Child said its like workaholic husband is dead😔

41 replies

Rydeontime · 12/09/2023 22:52

Exactly that really.
Husband works a lot (including weekends) and our 11 year old said its like I'm (mum) the only parent and his father is dead.
Didn't say in an angry way. Just matter of fact, like asking for an apple.
Told husband this but he said he can't reduce his hours - he worked 5 hours a day on holiday and chose to do these hours - no-one is forcing him and its not out of economic necessity. No debts
(,only mortgage)

OP posts:
Snoken · 13/09/2023 10:02

I had a 20+ year marriage to someone who sounds very similar to your DH OP. My kids also said they wouldn't mind if he died as they never see him anyway and when he's around he isn't spending time with them. I left last year and after some therapy I have realised that what he was doing was emotional abuse (he was also abusive financially and towards the end physically).
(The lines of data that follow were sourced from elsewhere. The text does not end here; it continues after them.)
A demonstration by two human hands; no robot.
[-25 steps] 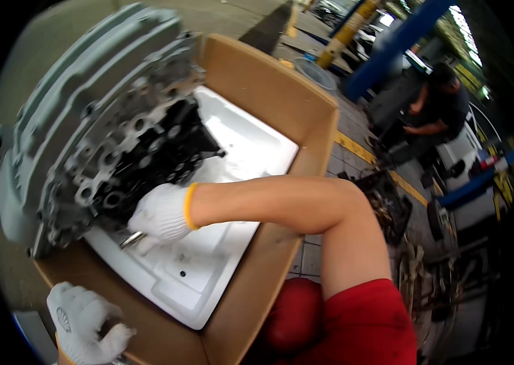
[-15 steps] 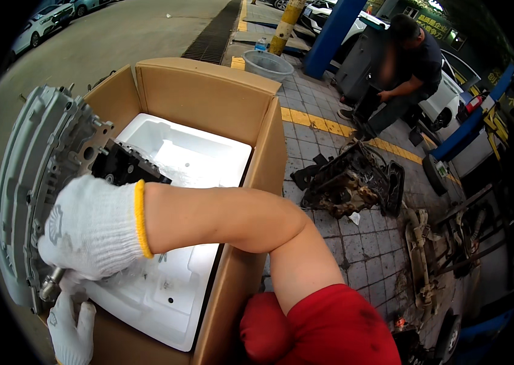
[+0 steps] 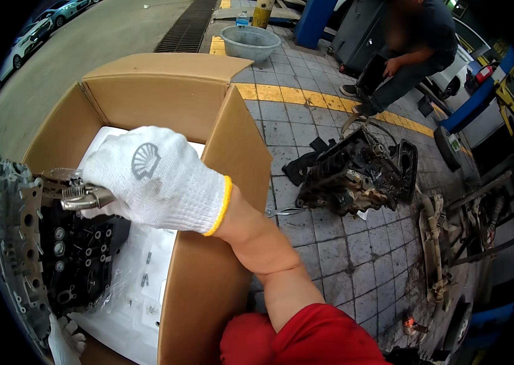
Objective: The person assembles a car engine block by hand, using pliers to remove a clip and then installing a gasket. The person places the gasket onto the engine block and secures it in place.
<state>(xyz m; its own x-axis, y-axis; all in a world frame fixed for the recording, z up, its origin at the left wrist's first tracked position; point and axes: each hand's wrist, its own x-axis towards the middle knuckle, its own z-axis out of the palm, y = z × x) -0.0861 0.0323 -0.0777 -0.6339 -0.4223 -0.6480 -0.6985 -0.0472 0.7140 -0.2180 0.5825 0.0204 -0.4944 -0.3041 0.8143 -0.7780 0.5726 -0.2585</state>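
Observation:
My right hand (image 3: pixel 156 179), in a white knitted glove with a yellow cuff, is closed around a metal ratchet wrench (image 3: pixel 89 198). The wrench head sticks out to the left, above the engine. Below it stands a black engine block (image 3: pixel 77 255) in a cardboard box (image 3: pixel 220 176), with clear plastic film beside it. A grey metal engine part (image 3: pixel 17 243) with a row of holes lies along the block's left side. Low at the left, my gloved left hand (image 3: pixel 65 345) is by the lower end of that part, fingers partly apart, cut off by the picture's rim.
White foam packing (image 3: pixel 126 331) lines the box, with several small metal pins (image 3: pixel 145 271) on it. On the tiled floor to the right sits a dirty old engine (image 3: pixel 351 176). A grey tub (image 3: pixel 249 44) stands beyond the box. A co-worker (image 3: pixel 415 55) bends over at the back right.
My right hand has risen and moved right with the wrench, away from my left hand. The view has shifted, so more of the black block shows.

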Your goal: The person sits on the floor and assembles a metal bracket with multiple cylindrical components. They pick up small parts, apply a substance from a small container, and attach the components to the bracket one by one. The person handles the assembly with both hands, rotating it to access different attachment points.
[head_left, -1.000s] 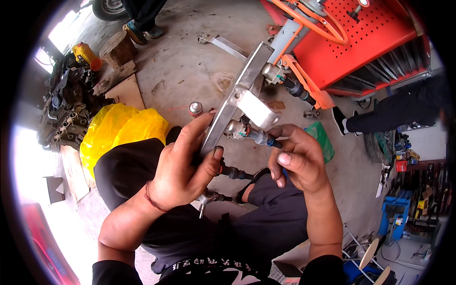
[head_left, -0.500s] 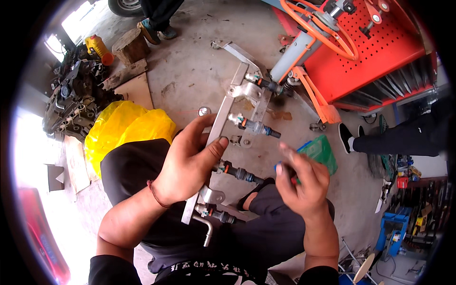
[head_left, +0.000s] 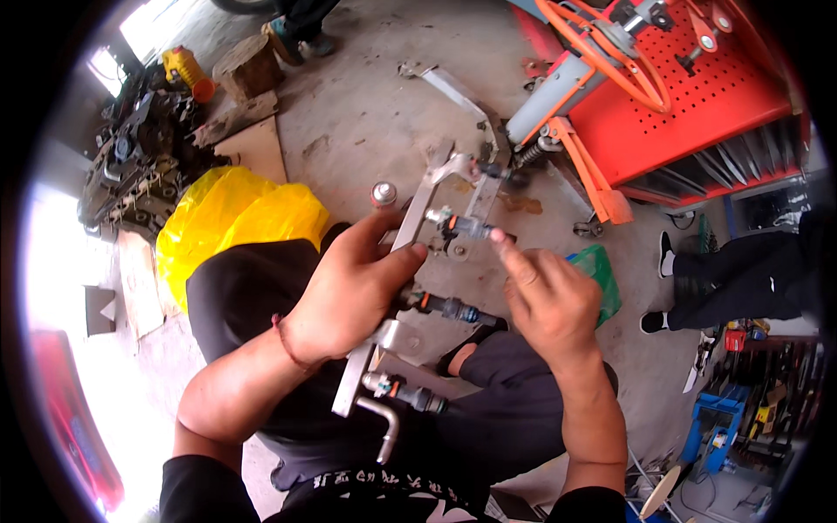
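Note:
My left hand [head_left: 349, 288] is closed around a silver metal fuel rail [head_left: 411, 225], thumb on top. The rail slants from upper right to lower left above my lap. Several fuel injectors, dark with orange and green parts, stick out from its right side. A bent metal pipe [head_left: 389, 427] is at the near end. My right hand [head_left: 554, 301] has its index finger stretched out, its tip at the outer end of one injector [head_left: 464, 227]. The other right fingers are curled and hide the palm; nothing shows in that hand. The farthest injector is blurred.
On the left are a yellow plastic bag [head_left: 235, 213], an engine [head_left: 139, 174], a wood stump [head_left: 248, 70] and a yellow jug [head_left: 181, 68]. A can [head_left: 384, 193] stands beyond my left hand. At right: a red tool cart [head_left: 689, 113], an orange-grey stand [head_left: 558, 96], a green bag [head_left: 600, 275], people's legs.
My right index finger has moved left onto an injector's end, and the other fingers have curled in. The rail stays in my left hand. The legs at right have shifted.

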`<act>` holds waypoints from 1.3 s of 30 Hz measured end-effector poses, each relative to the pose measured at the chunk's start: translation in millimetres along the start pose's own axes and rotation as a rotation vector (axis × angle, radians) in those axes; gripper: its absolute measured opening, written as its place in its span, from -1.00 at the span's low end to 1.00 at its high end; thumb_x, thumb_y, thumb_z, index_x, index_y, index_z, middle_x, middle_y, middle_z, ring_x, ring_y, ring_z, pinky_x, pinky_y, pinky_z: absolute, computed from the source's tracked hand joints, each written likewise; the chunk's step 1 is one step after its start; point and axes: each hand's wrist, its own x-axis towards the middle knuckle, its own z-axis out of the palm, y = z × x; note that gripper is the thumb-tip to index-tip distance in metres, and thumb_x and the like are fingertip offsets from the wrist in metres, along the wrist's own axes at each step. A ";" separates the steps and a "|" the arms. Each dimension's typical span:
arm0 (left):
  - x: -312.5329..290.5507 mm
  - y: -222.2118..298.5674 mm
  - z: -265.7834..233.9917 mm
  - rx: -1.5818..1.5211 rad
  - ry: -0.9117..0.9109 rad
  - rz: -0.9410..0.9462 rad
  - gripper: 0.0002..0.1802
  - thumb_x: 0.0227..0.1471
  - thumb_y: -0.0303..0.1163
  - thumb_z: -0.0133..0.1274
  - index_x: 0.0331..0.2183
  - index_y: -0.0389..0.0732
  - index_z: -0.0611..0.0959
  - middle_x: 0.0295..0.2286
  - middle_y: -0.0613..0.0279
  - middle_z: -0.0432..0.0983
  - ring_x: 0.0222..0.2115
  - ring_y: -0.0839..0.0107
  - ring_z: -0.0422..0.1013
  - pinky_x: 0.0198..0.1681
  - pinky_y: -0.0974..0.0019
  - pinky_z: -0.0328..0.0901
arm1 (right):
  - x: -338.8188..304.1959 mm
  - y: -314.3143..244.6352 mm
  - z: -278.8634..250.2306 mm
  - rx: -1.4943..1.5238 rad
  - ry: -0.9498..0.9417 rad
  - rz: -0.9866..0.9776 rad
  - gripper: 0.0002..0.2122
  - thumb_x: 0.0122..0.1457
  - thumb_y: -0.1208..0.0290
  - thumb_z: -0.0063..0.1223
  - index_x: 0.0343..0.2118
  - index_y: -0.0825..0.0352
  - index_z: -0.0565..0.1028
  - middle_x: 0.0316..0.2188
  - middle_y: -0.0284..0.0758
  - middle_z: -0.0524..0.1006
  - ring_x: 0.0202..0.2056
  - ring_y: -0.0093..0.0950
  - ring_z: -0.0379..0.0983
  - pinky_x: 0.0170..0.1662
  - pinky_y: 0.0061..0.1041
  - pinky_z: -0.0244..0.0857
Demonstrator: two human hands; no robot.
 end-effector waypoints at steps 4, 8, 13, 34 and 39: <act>-4.4 -6.4 3.4 0.085 -0.005 0.108 -0.52 0.21 -0.40 0.05 0.10 -0.39 0.36 -0.42 0.20 0.55 -0.47 0.60 0.40 -0.41 0.46 0.32 | -0.9 -7.8 6.2 0.587 -0.044 0.404 -0.66 0.11 0.58 0.17 -0.01 0.29 0.52 -0.60 -0.39 0.48 -0.65 -0.56 0.37 -0.57 -0.55 0.24; -6.0 -15.1 7.5 0.166 0.021 0.248 -0.50 0.18 -0.42 0.07 0.09 -0.39 0.34 -0.49 0.12 0.54 -0.50 0.48 0.49 -0.44 0.35 0.34 | 8.1 -7.6 -11.6 1.192 -0.259 0.902 -0.73 0.25 0.42 0.10 -0.05 0.44 0.46 -0.64 -0.35 0.50 -0.67 -0.65 0.37 -0.63 -0.65 0.21; -7.1 -13.9 8.2 0.357 0.010 0.391 -0.47 0.13 -0.43 0.10 0.10 -0.35 0.33 -0.56 0.07 0.49 -0.55 0.31 0.51 -0.45 0.32 0.32 | 6.5 8.0 -13.4 1.560 -0.316 1.155 -0.69 0.26 0.26 0.08 -0.13 0.45 0.47 -0.68 -0.23 0.48 -0.77 -0.59 0.31 -0.71 -0.66 0.16; -3.0 -19.2 15.9 0.343 -0.035 0.267 -0.49 0.16 -0.48 0.07 0.11 -0.35 0.34 -0.57 0.19 0.44 -0.54 0.52 0.42 -0.46 0.38 0.30 | -7.4 -8.0 0.2 0.111 -0.011 0.238 -0.73 -0.10 0.54 0.37 -0.31 0.40 0.53 -0.67 -0.35 0.52 -0.71 -0.55 0.41 -0.61 -0.56 0.25; -4.7 -18.4 15.6 0.269 -0.101 0.299 -0.49 0.17 -0.51 0.06 0.12 -0.35 0.34 -0.49 0.22 0.49 -0.51 0.56 0.39 -0.43 0.42 0.31 | -6.2 5.1 -17.9 0.996 -0.354 0.876 -0.75 0.06 0.41 0.33 -0.28 0.44 0.52 -0.71 -0.44 0.45 -0.73 -0.72 0.27 -0.69 -0.64 0.07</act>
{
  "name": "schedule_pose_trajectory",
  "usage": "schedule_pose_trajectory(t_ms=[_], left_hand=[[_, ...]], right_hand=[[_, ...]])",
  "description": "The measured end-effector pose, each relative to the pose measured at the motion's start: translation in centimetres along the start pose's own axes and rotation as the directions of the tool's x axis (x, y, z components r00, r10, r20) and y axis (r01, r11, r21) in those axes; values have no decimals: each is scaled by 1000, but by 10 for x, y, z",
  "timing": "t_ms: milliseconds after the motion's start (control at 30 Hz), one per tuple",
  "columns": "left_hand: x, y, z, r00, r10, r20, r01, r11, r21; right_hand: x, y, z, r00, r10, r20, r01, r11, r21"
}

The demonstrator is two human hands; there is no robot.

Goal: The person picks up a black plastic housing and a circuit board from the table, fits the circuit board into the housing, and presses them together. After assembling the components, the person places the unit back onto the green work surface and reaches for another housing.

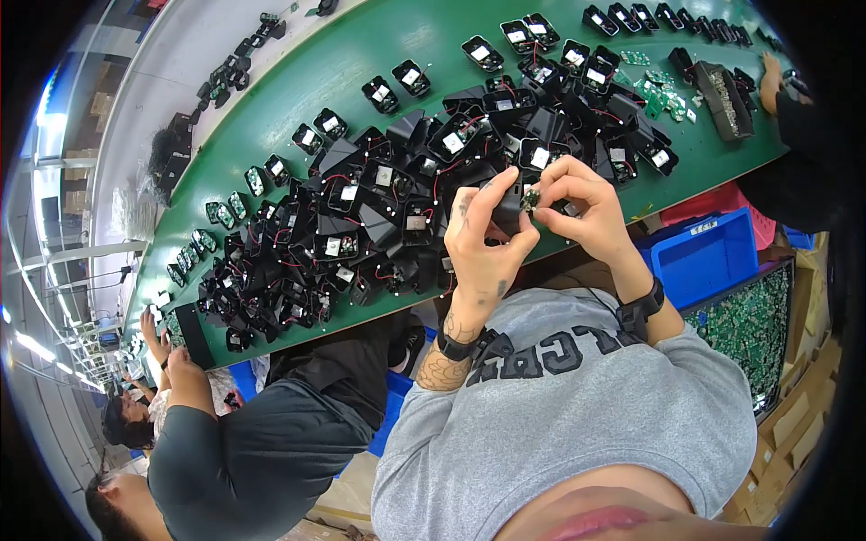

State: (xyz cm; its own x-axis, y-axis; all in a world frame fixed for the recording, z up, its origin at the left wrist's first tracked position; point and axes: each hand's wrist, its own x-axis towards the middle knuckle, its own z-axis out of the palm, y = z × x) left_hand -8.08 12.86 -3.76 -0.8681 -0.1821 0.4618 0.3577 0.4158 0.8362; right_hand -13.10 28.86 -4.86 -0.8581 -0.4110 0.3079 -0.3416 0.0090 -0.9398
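My left hand [480, 236] grips a black plastic housing [508, 209] just over the table's near edge. Thumb and fingers of my right hand [585, 206] pinch a small green circuit board [530, 198] at the housing's right side. Whether the board touches the housing or sits partly inside it, I cannot tell. Right behind my hands lies a large heap of black housings [383, 176], many with white blocks and red wires inside.
Small green boards [663, 95] lie loose on the green table [244, 117], beside a black bin [726, 113] of small parts. To my right are a blue bin [704, 252] and a crate of boards [744, 329]. Co-workers sit left [262, 451] and right.
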Motion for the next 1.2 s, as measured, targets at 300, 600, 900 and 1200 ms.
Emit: schedule_pose_trajectory(t_ms=[300,600,900,1200], left_hand=[[0,1,-2,999,-4,31,3,1000,26],[-1,0,2,1000,-10,9,10,1000,-4],[-4,-1,2,1000,-7,23,6,1000,21],[-4,-1,3,999,22,30,-23,999,47]], right_hand=[[3,-5,-2,999,-33,4,33,996,-81],[2,-7,-4,999,-37,10,37,996,-76],[2,-7,-5,999,11,49,-8,998,-57],[1,2,-5,982,181,61,-190,949,252]])
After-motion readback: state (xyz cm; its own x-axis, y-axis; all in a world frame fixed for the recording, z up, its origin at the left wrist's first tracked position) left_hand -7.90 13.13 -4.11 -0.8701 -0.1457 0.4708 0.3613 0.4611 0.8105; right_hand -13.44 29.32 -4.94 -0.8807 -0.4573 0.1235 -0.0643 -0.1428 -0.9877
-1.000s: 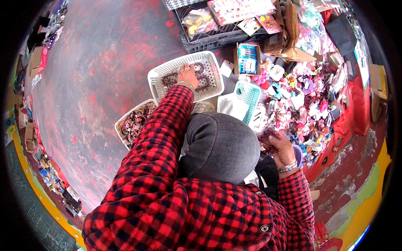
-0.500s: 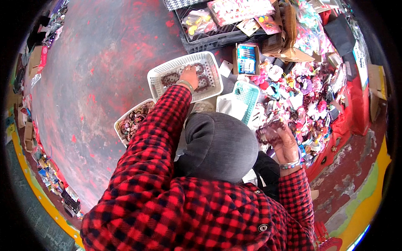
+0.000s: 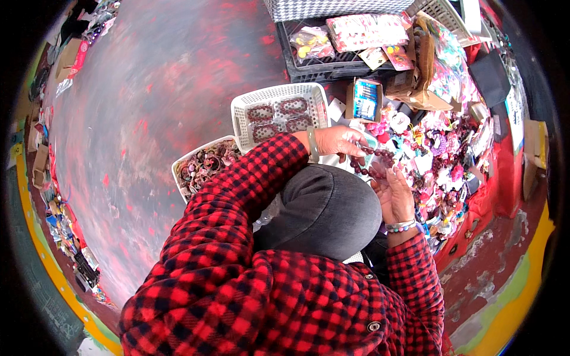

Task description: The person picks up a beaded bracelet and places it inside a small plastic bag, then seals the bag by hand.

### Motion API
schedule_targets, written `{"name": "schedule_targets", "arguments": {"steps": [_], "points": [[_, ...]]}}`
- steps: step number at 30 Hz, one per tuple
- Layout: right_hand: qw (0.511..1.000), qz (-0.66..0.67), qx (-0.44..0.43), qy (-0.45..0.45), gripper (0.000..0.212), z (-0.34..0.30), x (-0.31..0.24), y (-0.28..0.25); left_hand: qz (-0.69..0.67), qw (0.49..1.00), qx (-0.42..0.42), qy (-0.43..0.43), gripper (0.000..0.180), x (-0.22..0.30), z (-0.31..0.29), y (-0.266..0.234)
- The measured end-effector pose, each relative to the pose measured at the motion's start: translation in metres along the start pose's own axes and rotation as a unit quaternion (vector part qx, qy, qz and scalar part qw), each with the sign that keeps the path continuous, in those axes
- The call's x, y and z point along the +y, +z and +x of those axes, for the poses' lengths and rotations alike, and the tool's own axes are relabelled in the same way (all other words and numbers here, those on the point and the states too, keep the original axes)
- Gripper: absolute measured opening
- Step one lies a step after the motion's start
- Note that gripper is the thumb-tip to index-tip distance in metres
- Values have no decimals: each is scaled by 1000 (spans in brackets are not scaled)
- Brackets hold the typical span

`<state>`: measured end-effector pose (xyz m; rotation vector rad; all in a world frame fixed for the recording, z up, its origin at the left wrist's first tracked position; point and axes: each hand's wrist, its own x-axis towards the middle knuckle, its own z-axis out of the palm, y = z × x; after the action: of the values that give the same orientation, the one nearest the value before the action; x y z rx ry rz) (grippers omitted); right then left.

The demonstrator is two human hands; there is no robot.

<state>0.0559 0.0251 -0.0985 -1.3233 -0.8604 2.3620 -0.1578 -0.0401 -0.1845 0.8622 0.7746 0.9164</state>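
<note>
A loop of dark red beads [image 3: 385, 155] is stretched between my two hands above my right knee. My left hand [image 3: 337, 141] pinches its left side with bent fingers. From below, the fingers of my right hand [image 3: 395, 197] close on the lower right part of the loop. Left of my hands stands a white perforated basket [image 3: 238, 123]. Inside it lie several flat clear packs of dark red beads [image 3: 293, 106], set out in rows. My left forearm passes over the basket's near right corner.
Beside my left sleeve, a second basket [image 3: 176, 171] is heaped with brownish beaded pieces. A small box of blue packets [image 3: 367, 99] stands beyond my hands. Black crates [image 3: 323, 72] hold packaged goods farther off. Mixed flowers and trinkets [image 3: 436, 154] pile up on the right.
My left hand has left the white basket and moved right to take hold of the bead loop. My right hand has brought the beads up and inward. The whole view has shifted slightly.
</note>
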Motion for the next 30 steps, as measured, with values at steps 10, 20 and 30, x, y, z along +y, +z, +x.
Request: {"name": "schedule_targets", "arguments": {"steps": [10, 20, 30], "points": [[985, -168, 27, 43, 29, -79, -49, -12, -28, 867, 493, -63, 24, -101, -129, -112], [981, -151, 57, 103, 22, -62, -35, -28, -32, 820, 546, -171, 18, -136, -74, -167], [982, -145, 54, 108, 20, -57, -34, -33, 81, 782, 611, -90, 29, -186, -54, -195]]}}
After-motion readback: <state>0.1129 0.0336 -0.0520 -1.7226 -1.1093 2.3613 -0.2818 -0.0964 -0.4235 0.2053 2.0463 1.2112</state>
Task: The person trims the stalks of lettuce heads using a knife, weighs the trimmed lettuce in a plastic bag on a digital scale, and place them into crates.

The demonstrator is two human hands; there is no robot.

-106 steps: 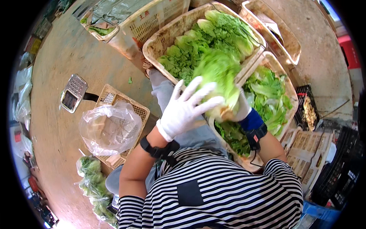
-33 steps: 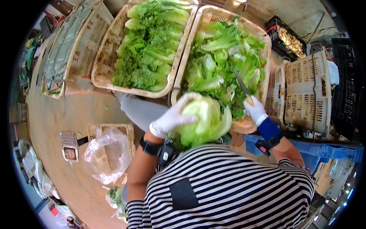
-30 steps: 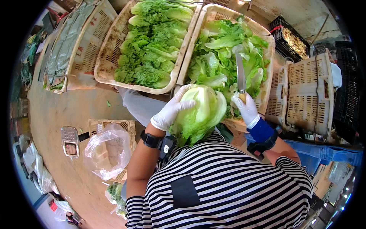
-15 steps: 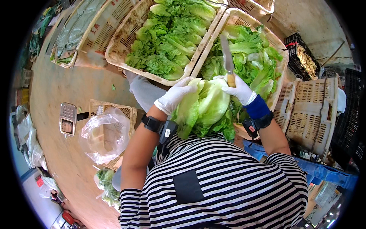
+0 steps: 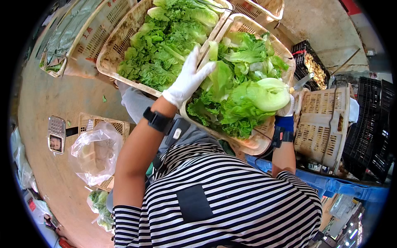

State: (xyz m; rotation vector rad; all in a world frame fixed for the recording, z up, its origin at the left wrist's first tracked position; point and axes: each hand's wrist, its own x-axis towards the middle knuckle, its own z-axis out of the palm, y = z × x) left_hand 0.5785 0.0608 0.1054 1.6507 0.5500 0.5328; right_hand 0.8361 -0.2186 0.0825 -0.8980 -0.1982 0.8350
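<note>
My left hand [image 5: 188,80], in a white glove, is open with fingers spread above the rim between two crates of lettuce. Beside its fingertips a loose green leaf [image 5: 221,78] lies over the right crate [image 5: 244,142]. My right hand [image 5: 288,106], gloved too, is at that crate's right side, mostly hidden behind a head of lettuce [image 5: 271,95] whose pale cut base faces right. A knife [image 5: 305,80] sticks out past this hand, blade to the upper right, its handle partly hidden. Whether the hand also grips the lettuce is hard to see.
The left crate [image 5: 106,62] is full of lettuce heads. At left stand a small crate with a clear plastic bag [image 5: 95,153] and a scale display [image 5: 56,134]. Stacked crates [image 5: 320,124] and a black crate [image 5: 308,62] stand at right.
My left hand has let go of the lettuce and moved up and left, fingers spread. My right hand has moved right and down with the knife, and the lettuce head has shifted right.
</note>
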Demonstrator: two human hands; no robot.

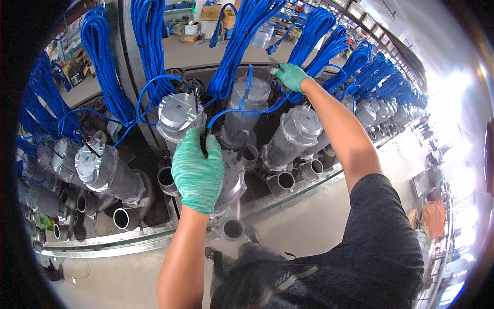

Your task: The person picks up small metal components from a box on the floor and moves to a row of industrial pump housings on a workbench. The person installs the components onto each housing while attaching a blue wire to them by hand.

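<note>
My left hand (198, 170), in a green knit glove, is closed around the black-sleeved end of a blue cable (231, 111), over a silvery cylindrical pump (234, 188) that it partly hides. From there the cable arcs right, toward the area below my right hand. My right hand (292, 77), gloved alike, is stretched forward beside a hanging blue cable coil (313, 33). Its fingers are drawn together near a small greyish thing that is too unclear to name. Just left of it stands another pump (246, 98) with a blue cable rising in front.
Rows of similar pumps (108, 170) with round outlet pipes (126, 219) stand on a metal-edged rack (113, 250). Blue cable coils (105, 67) hang above them along the rack. A grey upright post (126, 46) stands left. Cartons (211, 12) and buckets lie beyond.
</note>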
Putting children on this planet to then just ignore them and their needs is cruel. The children see other father/child relationships around them and realise how different it is with their own father and it makes them feel inadequate and unloved. I overcompensated that side massively when they were growing up and today they are both young adults and say that they didn't feel unloved as children, but they did feel that I gave them 100% love and that they don't trust their dad as it felt like he only gave them love when someone from the outside would be able to validate it. This is completely true. The only times he did spend time with them he posted it on social media and got loads of "Dad of the year" types of comments. The truth was that these one or two occasions per year was really the only times he bothered to spend any quality time with them.

I wish I had left sooner. I wish the kids didn't have to grow up feeling insecure and let down by their dad's lack of involement and care. I think it would have been better if they lived with me and saw him once or twice a month.

mikado1 · 13/09/2023 17:50

I also think you need to lay it on the line here. You expect engagement/involvement on the weekend or else you'll be looking at separation. If you still love him, consider marriage counselling?

LizzieSiddal · 13/09/2023 17:58

I’m married to a workaholic who did manage to change when Dc became teenagers. I told him this was his last chance to build a relationship with them and if he didn’t, he would deeply regret it. He really did make an effort and did change. DDs are late twenties now and have a brilliant relationship with him.

I would ask how was your DHs childhood @Rydeontime My dh’s grew up on a farm, was working very long hours every holiday and weekend from 10 years old and didn’t know any different, he is very low contact with his own parents now, because of the way they treated him. So it was no surprise really that he needed help to realise life isn’t all about work! Could your dh benefit from counselling?

DixonD · 13/09/2023 18:02

Mines the same OP. He used to work long days (until 10/11pm at night) and then all weekend too. Now he’s got a new hobby/lifestyle that takes up all his time. Sometimes I see him for three minutes a day, occasionally not at all. We work in the same office (I’m part time) so he sees that as spending time together!

When our daughter was about 4/5 (7 now) she once referred to him as “the strange man who sometimes visits.”

I do like my own company, but like you, we have almost no connection now. I feel more sad for my child than I do for me.

No idea what the answer is because forcing someone to spend time with you is not quality time is it?

Rydeontime · 13/09/2023 18:45

His father worked long hours too.

OP posts:
Rydeontime · 13/09/2023 18:46

Dixon, that's terrible.
It's not a marriage, it's sharing an office and nothing else for you.

OP posts:
Luckydog7 · 13/09/2023 19:10

My dad is one of these. He's currently 75 and driving himself towards alcoholism because he is struggling with the stress of keeping up with the pace he used to have as a younger man.

He talks constantly about seeing his 4 kids more, slowing down etc but its always after he reaches a certain milestone or income and he's been saying it for probably 20 years. I've more or less given up on him, he's recently buried two of his brothers and even that hasn't changed anything.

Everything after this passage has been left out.